Neue Generalisierung der impliziten Dynamik beim In-Context-Lernen
In der aktuellen Forschung wird In-Context-Lernen (ICL) als die Fähigkeit von Modellen beschrieben, neue Aufgaben allein durch Beispiele im Eingabetext zu erlernen, ohne Parameter zu aktualisieren. Ein jüngeres Ergebnis zeigte, dass ein abstrahiertes Transformer‑Block‑Modell die Gewichte seines Feed‑Forward‑Netzes implizit an den Kontext anpasst. Die neue Studie erweitert dieses Konzept auf drei wesentliche Dimensionen: erstens auf alle Sequenzpositionen, die über die letzte hinausgehen; zweitens auf jeden Transformer‑Block ab dem zweiten; und drittens auf realistischere Residual‑Blöcke, die Layer‑Normalisierung enthalten.
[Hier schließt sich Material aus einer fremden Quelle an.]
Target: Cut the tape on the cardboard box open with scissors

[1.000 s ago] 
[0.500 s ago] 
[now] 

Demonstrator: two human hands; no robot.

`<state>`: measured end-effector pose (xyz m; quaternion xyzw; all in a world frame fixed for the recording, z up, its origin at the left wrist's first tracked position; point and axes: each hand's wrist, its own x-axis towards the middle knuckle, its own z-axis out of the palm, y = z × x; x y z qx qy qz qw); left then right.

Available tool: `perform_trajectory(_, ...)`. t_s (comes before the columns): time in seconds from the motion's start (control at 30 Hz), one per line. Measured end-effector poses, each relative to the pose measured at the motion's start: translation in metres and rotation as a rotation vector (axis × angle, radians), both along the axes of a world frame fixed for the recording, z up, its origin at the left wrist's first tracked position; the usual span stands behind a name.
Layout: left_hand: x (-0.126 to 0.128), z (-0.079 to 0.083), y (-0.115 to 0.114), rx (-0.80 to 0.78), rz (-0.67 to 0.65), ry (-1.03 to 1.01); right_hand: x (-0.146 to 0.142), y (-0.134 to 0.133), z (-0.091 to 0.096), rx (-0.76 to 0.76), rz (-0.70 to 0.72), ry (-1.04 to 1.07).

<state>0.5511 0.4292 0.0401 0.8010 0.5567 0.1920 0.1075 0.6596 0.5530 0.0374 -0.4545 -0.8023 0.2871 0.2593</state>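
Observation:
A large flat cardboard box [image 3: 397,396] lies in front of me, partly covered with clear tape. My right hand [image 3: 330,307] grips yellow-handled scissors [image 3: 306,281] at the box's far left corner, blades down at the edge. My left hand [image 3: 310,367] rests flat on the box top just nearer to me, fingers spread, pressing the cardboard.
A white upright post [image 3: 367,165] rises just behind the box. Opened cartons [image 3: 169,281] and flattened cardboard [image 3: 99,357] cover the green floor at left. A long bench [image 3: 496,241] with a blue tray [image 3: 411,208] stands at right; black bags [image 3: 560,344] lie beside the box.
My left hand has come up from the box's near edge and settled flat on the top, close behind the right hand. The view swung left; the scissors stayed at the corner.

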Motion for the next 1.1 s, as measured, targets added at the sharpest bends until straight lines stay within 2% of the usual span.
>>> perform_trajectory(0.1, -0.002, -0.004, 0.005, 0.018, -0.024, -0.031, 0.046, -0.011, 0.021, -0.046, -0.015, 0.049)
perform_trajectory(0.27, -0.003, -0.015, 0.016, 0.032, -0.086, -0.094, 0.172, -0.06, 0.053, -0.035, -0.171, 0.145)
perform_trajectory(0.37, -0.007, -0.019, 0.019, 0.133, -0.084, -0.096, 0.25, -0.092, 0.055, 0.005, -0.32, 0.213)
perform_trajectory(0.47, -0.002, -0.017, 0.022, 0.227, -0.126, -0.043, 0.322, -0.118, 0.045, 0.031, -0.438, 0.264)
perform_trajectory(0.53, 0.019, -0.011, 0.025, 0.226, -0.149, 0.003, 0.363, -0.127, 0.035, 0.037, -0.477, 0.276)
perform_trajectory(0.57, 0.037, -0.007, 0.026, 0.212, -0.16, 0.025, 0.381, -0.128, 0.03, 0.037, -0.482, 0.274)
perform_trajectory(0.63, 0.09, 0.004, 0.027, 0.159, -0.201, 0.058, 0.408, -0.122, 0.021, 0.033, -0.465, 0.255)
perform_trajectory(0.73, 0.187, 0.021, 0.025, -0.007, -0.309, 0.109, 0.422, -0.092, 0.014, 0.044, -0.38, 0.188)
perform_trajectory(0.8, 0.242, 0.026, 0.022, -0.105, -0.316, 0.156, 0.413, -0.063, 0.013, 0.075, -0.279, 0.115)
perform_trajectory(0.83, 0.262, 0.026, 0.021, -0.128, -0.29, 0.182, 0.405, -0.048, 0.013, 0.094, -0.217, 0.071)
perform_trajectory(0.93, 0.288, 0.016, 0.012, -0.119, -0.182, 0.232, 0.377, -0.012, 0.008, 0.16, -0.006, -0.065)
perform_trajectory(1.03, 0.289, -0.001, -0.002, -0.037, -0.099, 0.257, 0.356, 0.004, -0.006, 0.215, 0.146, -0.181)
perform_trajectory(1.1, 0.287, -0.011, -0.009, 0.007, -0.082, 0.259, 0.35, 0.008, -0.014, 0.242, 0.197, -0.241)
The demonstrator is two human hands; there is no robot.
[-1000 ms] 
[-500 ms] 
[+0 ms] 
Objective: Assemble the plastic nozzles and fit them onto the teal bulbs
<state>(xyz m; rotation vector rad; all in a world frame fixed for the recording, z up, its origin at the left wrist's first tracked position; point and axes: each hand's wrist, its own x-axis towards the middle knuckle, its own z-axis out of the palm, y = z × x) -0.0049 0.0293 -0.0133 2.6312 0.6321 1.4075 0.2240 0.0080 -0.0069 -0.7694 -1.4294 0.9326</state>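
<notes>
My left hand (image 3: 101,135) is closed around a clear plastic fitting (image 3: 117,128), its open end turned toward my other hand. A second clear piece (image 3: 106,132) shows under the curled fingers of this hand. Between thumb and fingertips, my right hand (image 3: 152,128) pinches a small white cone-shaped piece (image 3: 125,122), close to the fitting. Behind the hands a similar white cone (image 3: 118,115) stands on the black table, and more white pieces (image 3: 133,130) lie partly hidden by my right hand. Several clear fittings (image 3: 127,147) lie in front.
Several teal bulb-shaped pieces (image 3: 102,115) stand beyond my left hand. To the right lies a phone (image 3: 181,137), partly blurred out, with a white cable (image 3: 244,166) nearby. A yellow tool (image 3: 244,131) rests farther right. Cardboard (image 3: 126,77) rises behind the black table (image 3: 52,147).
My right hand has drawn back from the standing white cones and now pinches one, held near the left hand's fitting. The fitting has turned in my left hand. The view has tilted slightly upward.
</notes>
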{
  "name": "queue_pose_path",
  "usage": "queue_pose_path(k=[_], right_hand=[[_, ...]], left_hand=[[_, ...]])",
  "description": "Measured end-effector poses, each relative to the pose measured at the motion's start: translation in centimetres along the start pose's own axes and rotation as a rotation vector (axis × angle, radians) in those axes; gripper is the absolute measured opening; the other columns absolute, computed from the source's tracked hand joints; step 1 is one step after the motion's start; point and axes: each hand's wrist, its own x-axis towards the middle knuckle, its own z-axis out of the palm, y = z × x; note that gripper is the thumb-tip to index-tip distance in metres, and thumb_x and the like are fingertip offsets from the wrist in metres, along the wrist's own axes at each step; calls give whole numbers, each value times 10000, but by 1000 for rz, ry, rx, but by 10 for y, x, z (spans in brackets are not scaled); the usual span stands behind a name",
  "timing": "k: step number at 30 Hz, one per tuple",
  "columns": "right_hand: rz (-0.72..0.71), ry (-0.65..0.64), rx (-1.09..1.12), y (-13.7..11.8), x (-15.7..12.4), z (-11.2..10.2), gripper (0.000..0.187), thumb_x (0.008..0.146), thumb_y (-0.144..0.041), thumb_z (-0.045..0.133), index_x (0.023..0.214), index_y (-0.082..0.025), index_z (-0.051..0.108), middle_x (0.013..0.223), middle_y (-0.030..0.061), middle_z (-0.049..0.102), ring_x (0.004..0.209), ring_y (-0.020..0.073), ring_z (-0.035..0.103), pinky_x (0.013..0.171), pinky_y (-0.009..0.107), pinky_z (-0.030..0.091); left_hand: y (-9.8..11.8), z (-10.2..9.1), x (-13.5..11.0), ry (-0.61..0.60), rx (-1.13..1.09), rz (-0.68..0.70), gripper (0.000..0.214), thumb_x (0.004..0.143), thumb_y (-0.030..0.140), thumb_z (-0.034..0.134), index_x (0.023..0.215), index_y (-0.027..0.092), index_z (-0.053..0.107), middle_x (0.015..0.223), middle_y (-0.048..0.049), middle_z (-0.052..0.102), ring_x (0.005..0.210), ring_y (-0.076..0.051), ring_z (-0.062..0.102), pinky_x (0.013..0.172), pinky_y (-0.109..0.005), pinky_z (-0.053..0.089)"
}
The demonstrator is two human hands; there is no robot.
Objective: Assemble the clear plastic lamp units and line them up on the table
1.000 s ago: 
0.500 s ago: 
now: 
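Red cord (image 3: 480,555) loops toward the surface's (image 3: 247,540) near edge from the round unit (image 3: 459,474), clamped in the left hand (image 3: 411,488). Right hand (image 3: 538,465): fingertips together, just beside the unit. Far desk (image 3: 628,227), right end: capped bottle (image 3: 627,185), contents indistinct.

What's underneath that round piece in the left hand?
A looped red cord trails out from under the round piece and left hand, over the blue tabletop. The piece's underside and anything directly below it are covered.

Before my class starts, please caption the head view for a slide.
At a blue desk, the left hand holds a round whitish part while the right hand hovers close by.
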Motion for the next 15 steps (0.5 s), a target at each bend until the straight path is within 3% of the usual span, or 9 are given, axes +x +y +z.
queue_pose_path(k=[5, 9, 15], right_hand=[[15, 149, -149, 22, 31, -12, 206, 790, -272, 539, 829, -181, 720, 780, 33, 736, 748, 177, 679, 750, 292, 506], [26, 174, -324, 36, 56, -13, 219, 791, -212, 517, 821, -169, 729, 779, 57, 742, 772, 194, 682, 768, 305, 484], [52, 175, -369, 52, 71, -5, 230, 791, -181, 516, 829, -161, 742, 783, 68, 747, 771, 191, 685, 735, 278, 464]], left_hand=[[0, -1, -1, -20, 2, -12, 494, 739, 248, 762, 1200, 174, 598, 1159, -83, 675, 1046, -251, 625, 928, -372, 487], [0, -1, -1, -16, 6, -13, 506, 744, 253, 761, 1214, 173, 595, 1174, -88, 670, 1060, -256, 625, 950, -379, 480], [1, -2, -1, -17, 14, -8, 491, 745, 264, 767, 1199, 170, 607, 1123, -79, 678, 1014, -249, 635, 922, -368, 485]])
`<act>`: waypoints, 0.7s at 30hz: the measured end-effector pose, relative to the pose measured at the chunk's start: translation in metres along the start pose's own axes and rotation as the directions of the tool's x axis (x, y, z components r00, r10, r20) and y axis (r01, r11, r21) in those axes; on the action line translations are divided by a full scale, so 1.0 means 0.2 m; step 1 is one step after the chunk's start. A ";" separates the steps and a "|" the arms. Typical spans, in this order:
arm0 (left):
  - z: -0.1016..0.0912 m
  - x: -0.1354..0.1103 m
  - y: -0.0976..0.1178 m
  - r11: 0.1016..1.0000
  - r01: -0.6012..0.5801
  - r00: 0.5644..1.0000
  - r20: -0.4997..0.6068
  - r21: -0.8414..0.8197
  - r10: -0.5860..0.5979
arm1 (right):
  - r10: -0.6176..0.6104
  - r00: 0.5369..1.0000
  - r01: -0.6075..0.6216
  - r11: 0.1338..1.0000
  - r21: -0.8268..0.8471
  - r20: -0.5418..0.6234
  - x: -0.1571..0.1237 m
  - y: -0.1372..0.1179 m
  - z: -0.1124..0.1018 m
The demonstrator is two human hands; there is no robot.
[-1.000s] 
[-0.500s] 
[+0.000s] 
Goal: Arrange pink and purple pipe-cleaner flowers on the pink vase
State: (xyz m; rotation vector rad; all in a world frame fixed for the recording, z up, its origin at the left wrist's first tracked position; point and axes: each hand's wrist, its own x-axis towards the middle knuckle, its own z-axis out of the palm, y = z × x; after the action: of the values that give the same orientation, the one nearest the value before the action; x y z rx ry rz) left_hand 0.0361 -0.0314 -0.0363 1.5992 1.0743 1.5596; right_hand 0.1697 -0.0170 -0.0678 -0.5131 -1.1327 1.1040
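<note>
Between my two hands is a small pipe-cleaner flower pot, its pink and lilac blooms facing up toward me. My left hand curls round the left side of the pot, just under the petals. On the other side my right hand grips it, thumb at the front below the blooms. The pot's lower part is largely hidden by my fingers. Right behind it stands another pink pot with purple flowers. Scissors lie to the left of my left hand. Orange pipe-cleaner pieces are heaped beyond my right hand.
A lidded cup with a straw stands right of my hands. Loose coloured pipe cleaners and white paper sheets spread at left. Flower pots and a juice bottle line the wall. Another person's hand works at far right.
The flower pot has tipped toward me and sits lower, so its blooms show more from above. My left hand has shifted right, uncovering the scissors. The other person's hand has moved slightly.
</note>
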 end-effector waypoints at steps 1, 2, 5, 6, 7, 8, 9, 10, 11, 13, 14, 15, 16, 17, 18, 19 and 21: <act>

Die Autoren haben die erweiterte Theorie anhand einfacher In-Context‑Lineare‑Regression‑Aufgaben getestet. Dabei untersuchten sie, wie die impliziten Updates von Token innerhalb eines Blocks und zwischen verschiedenen Blöcken zusammenhängen. Die Ergebnisse bestätigen die theoretische Vorhersage und zeigen, dass die Dynamik des Modells tatsächlich durch den Kontext gesteuert wird, selbst in komplexeren Architekturen.
Diese Erkenntnisse bringen die bisher theoretische Arbeit von Dherin und Kollegen noch näher an die Praxis und eröffnen neue Möglichkeiten, die Theorie auf groß angelegte Modelle zu validieren. Die Studie liefert damit einen wichtigen Schritt zur besseren Verständlichkeit und Optimierung von In-Context-Lernmechanismen in modernen Transformer‑Systemen.